President Buhari must therefore unbundle the NNPC now, make taxable refineries work, create sustainable taxable decent jobs.
The future of Nigeria lies in diversified value adding oil and gas sector; it is not in extraction and export of crude oil no matter the percentage of government take in percentage tax. Sustainable fiscal regime that would benefit Nigeria must be based on value addition and production in oil and gas sector not necessarily tax on oil extraction.
Nigeria must learn from other oil producing countries that have maximized national benefits from the entire oil and gas value chains through enhanced national revenues, transparency and accountability, creation of sustainable decent jobs and growth of national domestic product.
This underscores the need for government to revisit the Petroleum Industry Bill (PIB). PIB represents a great opportunity for Nigeria to ensure a solid legislative foundation on which the future of oil and gas operations in the country will rest. Petroleum is central to the nation’s economy, accounting for 40% of GDP and 80% of Government revenue. Nigeria is the 12th largest producer of petroleum in the world and the 8th largest exporter, and has the 10th largest proven reserves.
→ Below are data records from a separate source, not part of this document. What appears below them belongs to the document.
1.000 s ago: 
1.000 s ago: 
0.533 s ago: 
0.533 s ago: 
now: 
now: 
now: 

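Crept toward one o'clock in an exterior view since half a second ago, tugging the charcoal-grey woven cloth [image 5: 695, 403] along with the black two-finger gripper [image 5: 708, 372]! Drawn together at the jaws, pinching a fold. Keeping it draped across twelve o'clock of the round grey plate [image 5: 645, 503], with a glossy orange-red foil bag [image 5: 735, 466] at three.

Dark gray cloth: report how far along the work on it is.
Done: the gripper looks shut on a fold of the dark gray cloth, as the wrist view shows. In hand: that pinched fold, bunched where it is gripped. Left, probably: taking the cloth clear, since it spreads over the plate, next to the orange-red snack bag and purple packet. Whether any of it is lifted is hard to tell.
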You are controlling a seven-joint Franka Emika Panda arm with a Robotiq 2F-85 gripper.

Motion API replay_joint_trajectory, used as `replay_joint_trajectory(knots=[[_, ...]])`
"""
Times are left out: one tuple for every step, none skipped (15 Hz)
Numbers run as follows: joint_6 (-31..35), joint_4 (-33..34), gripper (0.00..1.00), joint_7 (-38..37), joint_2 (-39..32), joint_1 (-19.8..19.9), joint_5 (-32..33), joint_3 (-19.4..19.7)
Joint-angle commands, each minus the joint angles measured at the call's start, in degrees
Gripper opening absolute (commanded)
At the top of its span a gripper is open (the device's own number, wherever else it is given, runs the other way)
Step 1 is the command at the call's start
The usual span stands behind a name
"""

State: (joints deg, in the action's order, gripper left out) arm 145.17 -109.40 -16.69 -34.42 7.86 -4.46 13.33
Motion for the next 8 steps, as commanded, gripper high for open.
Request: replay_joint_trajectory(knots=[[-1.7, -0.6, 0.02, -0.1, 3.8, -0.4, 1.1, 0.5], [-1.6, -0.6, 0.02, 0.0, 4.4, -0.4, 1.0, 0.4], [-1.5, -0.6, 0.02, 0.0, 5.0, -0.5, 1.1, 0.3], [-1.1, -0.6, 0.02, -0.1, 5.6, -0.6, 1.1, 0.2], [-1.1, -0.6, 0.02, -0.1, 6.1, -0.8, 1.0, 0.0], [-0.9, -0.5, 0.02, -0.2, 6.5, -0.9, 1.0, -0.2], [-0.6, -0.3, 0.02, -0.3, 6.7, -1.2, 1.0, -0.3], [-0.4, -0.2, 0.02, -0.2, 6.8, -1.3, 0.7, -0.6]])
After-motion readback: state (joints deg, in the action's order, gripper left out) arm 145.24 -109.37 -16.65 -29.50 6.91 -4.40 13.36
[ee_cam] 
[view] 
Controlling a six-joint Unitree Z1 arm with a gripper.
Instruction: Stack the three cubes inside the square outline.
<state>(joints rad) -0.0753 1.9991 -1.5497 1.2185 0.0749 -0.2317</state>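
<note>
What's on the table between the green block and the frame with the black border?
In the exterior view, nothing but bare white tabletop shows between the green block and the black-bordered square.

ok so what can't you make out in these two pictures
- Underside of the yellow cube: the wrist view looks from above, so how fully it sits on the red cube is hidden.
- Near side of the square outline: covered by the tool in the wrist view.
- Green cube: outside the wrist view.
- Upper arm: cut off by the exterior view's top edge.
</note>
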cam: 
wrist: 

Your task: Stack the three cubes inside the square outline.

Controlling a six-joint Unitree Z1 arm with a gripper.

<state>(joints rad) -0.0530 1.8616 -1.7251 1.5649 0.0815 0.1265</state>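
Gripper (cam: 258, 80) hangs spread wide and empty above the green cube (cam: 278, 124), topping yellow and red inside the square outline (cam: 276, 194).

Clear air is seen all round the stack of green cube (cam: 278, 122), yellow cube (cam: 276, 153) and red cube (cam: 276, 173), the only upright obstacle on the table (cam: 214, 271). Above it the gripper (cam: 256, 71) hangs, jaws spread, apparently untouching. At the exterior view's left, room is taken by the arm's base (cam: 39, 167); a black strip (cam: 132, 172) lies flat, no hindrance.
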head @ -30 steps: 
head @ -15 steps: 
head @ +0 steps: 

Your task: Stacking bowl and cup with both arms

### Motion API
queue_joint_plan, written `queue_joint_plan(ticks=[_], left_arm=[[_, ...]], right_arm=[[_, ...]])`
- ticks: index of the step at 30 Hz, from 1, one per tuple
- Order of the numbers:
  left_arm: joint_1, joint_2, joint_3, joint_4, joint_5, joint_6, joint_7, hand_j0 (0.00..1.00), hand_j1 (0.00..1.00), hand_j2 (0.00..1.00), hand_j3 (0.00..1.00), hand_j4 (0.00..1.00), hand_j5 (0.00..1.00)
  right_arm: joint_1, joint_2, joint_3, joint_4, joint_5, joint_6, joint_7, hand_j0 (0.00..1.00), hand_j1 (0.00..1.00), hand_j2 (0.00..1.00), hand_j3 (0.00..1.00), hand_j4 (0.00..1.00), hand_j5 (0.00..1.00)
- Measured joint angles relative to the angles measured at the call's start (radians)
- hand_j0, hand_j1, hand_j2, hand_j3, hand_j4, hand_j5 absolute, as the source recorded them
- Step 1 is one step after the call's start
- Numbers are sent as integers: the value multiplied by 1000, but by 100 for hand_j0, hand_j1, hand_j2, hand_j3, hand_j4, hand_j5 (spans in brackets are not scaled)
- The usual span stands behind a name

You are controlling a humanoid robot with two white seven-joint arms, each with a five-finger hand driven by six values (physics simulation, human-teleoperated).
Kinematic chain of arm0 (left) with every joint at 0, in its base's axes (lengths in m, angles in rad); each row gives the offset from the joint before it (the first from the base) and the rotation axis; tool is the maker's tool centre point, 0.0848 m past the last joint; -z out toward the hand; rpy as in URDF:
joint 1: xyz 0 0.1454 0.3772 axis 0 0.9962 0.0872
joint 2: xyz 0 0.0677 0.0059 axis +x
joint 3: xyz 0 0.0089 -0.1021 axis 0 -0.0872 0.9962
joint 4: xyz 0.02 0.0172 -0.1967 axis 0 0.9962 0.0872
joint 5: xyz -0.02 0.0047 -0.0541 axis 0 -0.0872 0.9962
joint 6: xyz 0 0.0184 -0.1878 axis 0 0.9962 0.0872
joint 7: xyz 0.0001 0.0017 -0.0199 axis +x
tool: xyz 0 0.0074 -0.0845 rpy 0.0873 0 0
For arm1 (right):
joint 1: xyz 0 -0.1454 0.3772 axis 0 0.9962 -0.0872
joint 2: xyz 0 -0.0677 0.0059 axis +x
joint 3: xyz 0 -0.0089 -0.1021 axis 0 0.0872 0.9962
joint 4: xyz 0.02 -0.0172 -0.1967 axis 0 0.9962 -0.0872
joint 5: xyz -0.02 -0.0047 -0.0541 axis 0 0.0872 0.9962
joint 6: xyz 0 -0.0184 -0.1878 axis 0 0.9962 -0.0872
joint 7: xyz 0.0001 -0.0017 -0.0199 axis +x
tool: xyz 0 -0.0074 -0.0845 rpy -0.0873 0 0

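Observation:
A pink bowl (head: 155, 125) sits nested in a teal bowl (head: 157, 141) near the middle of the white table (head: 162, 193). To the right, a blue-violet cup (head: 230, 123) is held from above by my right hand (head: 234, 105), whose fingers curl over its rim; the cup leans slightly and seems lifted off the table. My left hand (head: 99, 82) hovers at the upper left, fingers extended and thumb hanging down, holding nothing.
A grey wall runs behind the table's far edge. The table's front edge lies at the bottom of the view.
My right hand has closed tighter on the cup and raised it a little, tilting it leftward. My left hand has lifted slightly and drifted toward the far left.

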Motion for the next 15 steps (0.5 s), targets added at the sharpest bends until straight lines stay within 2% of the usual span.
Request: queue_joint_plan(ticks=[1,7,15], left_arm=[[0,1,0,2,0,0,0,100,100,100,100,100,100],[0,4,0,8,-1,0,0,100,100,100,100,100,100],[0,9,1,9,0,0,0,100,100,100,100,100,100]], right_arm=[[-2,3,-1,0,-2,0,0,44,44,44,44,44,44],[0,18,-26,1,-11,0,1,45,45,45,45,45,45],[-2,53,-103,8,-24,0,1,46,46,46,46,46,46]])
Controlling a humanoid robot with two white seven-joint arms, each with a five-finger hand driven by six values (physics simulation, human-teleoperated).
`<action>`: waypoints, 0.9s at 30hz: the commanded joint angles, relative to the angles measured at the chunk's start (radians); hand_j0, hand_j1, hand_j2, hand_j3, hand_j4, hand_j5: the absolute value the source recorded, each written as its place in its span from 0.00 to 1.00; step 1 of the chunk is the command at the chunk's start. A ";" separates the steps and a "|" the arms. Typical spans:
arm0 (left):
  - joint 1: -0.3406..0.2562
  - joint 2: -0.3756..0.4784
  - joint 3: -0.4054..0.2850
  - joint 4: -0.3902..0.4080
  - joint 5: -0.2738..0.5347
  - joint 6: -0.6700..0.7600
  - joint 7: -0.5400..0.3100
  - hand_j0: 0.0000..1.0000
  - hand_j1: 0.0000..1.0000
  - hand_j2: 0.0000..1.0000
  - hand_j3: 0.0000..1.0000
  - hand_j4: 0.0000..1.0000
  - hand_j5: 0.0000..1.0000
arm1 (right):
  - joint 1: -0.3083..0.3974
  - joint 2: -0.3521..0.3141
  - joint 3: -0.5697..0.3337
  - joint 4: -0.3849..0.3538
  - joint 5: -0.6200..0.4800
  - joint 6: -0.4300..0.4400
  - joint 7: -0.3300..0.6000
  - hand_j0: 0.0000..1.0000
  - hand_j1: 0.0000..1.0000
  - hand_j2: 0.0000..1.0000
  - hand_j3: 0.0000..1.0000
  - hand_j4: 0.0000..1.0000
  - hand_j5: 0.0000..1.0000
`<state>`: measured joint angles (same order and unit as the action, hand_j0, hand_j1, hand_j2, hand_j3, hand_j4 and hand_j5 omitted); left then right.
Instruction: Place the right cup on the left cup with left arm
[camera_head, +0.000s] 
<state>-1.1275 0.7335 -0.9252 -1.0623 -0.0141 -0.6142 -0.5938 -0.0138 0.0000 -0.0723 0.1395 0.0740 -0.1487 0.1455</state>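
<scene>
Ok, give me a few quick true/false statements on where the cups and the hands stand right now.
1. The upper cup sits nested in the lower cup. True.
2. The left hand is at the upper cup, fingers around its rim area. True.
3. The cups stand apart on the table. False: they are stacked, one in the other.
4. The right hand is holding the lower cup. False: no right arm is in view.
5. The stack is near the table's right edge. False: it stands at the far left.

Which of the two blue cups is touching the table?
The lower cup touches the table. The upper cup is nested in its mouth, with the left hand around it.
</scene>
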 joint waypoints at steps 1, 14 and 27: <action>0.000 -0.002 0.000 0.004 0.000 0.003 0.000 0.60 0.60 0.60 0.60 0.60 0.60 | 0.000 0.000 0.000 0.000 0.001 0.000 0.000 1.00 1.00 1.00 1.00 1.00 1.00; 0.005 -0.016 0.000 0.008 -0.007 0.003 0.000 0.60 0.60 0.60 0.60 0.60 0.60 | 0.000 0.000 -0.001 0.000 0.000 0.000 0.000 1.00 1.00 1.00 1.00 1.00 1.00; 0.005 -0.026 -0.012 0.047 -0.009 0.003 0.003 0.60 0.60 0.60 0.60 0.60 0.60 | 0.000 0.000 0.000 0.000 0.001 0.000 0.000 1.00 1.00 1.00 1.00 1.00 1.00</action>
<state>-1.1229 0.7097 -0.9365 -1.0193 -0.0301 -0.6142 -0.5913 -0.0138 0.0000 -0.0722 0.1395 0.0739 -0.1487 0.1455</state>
However the story is entirely different when you look at per capita petroleum reserves. Even at that , the benefit of this resource is largely felt in the negative by the Nigerian people. Living conditions are generally poor with an average life expectancy of 47 years. We are 153rd out of 186 countries in the UN Human Development Index (HDI) behind such countries as Ghana and Equatorial Guinea. The PIB therefore presents an opportunity to make the petroleum resource with which we have been endowed work for and benefit the Nigerian people.
The PIB is meant to create a legal and regulatory framework that is 21st century compliant and engender sweeping reforms of our oil and gas sector – create new institutions to govern the operations of the industry, break the NNPC into three main companies with a fully-capitalised and profit-oriented National Oil Company and institute a new fiscal regime amongst others.
The Petroleum Act, which is the principal legislation for the industry was enacted over 40 years ago.
Lastly sustainable amendment of the moribund Petroleum Act must be inclusive of the labour clause.
Labour is the most critical factor in any production process including oil and gas sector. We must recognize and uphold the interest and welfare of workers as demanded by the sector unions namely PENGASSAN and NUPENG. We must ensure that companies operating in the Nigerian oil and Gas industry comply with all international labour conventions that have been ratified by Nigeria; the collective agreements with the labour unions and the extant labour laws as a minimum in all their dealings with the Nigerian workers and their representatives.
•Comrade Aremu is a Member of the National Institute, Kuru Jos.